発せられた声音には隠しようもない怒りが込められていた。
「俺は、あんな奴と仲良しこよしだなんて反吐が出る。アイツの所為で藍華たちだって殺されそうになった。それにおっさんだってアイツに……」
苛立ちを隠そうともしない一樹に一誠が声を上げる。
「おい!アーシアに当たることないだろ!!」
しかしそれにアーシアが手で制して一樹に頭を下げた。
「その、ごめんなさい。無神経でした……」
「……いや、俺も言い方がきつかったな。悪い。だけど、俺はオーフィスと和解なんて御免だ」
バラドの死因は一樹にも責任はあるが、それでも殺したのはオーフィスだ。既に彼の中ではオーフィスは絶対に許すことのできない相手だった。敵う敵わないは置いておいて。
一樹に続いてアザゼルも言う。
「前にも言ったように各勢力でオーフィス憎しの風潮は高まっている。

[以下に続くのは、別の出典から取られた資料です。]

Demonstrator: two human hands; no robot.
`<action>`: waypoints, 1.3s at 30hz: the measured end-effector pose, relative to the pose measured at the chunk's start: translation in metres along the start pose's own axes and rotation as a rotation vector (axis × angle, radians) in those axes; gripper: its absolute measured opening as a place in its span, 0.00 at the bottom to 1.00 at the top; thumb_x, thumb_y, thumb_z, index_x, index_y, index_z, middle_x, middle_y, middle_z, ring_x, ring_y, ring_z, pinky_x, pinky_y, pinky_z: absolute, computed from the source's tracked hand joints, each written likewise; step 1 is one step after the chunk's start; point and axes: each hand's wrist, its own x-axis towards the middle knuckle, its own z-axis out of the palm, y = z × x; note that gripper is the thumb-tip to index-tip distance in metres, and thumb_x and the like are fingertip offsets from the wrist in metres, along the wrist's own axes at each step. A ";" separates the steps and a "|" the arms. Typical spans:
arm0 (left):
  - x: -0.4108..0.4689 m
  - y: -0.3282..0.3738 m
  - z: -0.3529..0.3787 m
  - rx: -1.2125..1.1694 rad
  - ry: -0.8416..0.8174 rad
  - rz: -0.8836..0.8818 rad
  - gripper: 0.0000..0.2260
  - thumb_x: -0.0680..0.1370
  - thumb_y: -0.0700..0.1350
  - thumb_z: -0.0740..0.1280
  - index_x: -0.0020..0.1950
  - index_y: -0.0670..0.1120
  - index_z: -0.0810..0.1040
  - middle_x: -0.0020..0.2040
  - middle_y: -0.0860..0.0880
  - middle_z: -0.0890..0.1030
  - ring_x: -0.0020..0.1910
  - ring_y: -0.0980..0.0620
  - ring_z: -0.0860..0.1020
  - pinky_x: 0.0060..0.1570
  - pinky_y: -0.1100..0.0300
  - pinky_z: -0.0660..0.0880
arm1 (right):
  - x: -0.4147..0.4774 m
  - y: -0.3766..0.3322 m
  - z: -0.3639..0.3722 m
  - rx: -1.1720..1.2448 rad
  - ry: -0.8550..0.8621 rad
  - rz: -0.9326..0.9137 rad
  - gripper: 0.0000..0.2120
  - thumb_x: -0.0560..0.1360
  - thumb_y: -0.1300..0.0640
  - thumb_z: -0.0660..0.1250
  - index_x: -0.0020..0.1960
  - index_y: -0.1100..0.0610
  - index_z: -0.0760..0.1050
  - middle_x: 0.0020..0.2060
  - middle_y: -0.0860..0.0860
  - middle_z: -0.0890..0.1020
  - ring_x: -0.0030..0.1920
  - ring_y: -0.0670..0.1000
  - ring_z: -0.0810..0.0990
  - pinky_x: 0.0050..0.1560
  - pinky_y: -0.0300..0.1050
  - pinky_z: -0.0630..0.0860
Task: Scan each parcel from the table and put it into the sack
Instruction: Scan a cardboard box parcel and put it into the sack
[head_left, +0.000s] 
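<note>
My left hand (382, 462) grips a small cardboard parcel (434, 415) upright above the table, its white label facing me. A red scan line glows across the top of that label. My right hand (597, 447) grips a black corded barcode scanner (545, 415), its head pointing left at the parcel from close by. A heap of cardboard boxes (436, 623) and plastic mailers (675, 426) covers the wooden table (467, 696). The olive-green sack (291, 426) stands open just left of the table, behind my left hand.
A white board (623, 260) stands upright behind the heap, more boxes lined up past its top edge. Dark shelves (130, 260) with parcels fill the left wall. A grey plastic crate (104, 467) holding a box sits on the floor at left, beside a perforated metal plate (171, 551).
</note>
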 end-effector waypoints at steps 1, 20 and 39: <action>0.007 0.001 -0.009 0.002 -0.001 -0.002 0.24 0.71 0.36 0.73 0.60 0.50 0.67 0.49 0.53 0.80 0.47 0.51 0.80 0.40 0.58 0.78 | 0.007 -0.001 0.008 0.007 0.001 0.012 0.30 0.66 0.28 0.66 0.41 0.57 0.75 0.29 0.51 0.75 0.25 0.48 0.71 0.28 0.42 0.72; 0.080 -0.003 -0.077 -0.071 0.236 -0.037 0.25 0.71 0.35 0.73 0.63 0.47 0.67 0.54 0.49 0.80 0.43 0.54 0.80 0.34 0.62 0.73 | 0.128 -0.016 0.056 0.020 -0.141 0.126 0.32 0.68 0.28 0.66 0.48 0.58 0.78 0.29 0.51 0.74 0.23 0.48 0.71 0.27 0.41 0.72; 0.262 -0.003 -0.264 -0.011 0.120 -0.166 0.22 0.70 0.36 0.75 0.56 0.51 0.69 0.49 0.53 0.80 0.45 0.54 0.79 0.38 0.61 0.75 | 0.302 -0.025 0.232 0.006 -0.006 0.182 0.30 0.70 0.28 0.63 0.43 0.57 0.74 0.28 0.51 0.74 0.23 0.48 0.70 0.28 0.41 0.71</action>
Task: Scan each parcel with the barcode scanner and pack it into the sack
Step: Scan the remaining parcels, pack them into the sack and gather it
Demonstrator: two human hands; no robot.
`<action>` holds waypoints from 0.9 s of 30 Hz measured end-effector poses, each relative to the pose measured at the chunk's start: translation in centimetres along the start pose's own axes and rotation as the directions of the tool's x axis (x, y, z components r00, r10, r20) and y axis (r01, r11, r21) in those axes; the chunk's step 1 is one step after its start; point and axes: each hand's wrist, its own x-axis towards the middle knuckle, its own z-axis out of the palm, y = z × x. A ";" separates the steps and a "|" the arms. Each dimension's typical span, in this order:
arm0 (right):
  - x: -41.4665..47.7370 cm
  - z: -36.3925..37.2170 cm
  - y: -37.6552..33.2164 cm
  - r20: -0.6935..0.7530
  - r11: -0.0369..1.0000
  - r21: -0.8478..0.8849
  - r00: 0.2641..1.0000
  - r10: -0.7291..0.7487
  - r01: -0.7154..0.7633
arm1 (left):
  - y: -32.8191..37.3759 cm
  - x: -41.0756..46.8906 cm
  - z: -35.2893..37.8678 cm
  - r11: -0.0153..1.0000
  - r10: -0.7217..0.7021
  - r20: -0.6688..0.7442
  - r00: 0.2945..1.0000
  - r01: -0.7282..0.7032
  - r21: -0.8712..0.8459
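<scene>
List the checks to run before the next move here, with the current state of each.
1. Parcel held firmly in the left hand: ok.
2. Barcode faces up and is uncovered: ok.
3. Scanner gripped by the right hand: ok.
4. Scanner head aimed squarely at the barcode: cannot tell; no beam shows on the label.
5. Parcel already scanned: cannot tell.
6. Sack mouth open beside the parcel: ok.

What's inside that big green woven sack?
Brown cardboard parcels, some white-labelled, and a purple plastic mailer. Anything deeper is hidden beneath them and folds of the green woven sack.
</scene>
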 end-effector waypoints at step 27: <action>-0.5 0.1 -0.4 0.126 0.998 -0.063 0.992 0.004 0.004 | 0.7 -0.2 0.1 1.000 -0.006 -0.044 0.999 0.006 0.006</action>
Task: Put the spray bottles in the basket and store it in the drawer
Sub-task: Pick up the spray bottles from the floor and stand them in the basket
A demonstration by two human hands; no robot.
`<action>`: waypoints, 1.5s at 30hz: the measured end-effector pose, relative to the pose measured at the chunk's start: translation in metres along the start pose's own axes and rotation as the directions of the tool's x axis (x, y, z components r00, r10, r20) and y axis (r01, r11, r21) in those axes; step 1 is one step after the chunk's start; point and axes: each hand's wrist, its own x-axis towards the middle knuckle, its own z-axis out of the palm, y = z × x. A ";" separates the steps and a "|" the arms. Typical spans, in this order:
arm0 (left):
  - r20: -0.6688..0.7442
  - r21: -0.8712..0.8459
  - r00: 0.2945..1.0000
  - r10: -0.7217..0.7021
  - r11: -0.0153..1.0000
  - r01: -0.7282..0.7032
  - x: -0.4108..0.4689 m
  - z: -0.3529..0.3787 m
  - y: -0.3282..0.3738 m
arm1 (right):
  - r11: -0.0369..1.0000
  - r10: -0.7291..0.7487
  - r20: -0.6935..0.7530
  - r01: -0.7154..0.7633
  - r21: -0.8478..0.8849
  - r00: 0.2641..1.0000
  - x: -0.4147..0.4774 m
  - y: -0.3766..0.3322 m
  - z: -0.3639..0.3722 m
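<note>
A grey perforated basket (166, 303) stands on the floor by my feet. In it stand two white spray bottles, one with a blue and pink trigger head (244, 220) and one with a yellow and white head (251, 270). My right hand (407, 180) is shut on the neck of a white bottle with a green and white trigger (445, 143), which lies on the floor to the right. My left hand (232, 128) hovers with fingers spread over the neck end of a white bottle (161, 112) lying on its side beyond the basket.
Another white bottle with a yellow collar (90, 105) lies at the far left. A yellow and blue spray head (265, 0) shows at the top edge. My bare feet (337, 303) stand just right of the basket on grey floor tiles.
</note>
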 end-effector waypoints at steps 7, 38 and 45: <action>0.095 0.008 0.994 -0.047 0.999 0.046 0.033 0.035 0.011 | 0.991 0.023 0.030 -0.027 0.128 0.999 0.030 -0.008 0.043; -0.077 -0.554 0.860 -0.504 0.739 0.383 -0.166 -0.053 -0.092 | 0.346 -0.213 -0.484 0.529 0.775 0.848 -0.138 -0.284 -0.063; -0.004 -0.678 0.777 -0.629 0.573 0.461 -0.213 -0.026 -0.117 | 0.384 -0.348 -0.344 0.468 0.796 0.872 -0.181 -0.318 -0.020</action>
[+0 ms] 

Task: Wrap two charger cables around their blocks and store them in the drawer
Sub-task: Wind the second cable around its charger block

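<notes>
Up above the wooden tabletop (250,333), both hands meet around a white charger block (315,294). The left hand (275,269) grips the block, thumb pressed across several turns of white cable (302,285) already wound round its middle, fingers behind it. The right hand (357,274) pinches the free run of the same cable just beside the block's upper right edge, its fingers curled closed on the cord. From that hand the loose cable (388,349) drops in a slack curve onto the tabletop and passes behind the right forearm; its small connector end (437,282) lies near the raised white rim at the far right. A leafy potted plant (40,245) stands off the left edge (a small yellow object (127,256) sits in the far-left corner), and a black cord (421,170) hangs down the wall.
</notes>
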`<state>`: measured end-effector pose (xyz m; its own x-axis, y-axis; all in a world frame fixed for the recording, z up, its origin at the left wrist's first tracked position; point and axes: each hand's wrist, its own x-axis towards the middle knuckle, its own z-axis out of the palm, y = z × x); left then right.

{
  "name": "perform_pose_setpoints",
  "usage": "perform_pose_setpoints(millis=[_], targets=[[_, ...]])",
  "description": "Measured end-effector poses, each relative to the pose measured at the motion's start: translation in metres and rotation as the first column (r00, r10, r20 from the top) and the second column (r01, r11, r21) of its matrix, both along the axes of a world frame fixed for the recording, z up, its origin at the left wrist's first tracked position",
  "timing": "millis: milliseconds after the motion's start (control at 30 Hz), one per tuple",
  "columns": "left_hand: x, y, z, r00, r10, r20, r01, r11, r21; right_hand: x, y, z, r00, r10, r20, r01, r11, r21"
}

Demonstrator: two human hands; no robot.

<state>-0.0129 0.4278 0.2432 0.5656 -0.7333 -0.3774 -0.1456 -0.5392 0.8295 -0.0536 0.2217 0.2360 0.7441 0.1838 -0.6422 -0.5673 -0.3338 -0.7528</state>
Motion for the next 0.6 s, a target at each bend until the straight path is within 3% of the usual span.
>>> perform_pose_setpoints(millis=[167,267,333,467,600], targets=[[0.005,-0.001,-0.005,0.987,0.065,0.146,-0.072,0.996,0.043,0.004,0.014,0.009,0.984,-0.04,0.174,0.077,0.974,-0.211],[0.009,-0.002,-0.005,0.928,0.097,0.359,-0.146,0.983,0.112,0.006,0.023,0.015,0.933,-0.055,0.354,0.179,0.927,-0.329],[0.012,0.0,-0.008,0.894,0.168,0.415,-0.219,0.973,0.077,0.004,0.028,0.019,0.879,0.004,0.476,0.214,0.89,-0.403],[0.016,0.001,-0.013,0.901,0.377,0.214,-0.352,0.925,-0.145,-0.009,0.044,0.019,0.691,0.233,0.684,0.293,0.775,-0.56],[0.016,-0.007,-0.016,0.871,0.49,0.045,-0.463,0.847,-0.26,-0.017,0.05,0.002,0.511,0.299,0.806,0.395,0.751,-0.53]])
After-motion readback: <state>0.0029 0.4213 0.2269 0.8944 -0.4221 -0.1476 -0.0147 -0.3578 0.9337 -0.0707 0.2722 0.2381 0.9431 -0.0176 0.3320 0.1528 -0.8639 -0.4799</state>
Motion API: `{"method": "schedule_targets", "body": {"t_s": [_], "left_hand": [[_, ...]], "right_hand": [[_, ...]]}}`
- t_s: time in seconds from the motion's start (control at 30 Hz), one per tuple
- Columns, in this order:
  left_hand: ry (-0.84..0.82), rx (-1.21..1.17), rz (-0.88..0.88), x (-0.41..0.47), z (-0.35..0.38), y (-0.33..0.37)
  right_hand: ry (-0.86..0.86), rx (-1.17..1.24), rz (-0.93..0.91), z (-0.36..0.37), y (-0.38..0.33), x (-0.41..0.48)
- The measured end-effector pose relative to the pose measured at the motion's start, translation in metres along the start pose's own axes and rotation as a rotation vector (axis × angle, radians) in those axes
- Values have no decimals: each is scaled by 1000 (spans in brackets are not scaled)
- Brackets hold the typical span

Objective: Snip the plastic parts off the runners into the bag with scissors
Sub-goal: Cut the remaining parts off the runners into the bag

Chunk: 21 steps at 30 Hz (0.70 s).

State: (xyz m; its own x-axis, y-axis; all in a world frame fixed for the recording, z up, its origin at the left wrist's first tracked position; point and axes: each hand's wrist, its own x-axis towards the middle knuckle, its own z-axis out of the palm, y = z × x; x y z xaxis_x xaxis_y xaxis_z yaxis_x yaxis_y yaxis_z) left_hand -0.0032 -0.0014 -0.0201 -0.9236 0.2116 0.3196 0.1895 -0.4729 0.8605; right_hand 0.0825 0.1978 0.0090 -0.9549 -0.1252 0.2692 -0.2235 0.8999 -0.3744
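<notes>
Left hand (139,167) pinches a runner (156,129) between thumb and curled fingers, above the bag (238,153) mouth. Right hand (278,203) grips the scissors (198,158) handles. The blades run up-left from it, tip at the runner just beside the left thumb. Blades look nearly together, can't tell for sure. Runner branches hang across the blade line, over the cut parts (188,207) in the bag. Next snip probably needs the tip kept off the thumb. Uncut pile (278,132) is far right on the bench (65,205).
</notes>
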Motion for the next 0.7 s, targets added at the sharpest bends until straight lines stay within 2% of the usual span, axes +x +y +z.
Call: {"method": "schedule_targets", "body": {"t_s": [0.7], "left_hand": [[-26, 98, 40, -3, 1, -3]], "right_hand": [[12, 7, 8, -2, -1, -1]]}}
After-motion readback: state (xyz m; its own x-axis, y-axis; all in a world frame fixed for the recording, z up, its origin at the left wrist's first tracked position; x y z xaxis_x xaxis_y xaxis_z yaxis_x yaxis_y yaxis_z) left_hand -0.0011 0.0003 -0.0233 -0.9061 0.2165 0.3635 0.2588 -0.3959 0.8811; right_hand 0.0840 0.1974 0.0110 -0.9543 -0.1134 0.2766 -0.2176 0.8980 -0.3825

それにオーフィスと何らかの取引を持ちかけるなら間違いなく一樹の身柄を要求されるだろう。それを破ろうものなら力づくで、だろうな。長く生きているくせにどうにも奴は頭を使う気はないらしい。つまり、あいつと仲良くなりたいなら一樹を差し出すってことだ。お前だってそんなことを望んでいるわけじゃないだろ?最低でもあいつがグレートレッドを諦めない限りはな」
アーシアからすれば出来る限り争いを回避したいという意味での発言だったのだが予想以上に反対されて落ち込んでいる。
そんな中でイリナがおずおずと発言した。
「あの……無限のこともそうですけど、最後に現れたあの男の人は……」
「誰のことかしら?」
「はい。その……ギニア・ノウマン。一樹くんのご両親を殺した悪魔だって……」
躊躇いがちにいうイリナに皆が驚いた様子を見せる。そしてロスヴァイセが話を続けた。
「そして、彼は黒歌さんたちとも関わりの有る悪魔のようです」
「どういうことかしら?」
「それは―――――」
アザゼルが何か言おうとしたが黒歌が肩を掴んで制した。
「……いいのか?」
「ここまで来たらね。それにもう隠し通せる段階じゃないでしょ。特に、一樹には」
「姉さま……」
咎めるように。縋るように自分を見る妹に黒歌は首を小さく横に振った。
リアスが口を挟む。
「気にはなるのだけれど、それは私たちが聞いていい話かしら?」
「アイツがちょっかいをかけてくるなら情報は共有しておくべきでしょ。私たちがいる以上、遅かれ早かれ動いていたと思うし。一樹。アンタに話さなきゃいけないことよ。7年前のあの火事の真相。私たちが本当に出会った時のことを」
「なにを言って―――――」
辛そうな表情。しかし決意した瞳で黒歌は真っ直ぐと血の繋がらない弟を見据えた。
「私たちはあくまで私たちの視点でしか話せないのだけれど……」
そう前置きして黒歌は自身の過去を語り始めた。
その結果、今の家族がバラバラになる可能性を察していながら。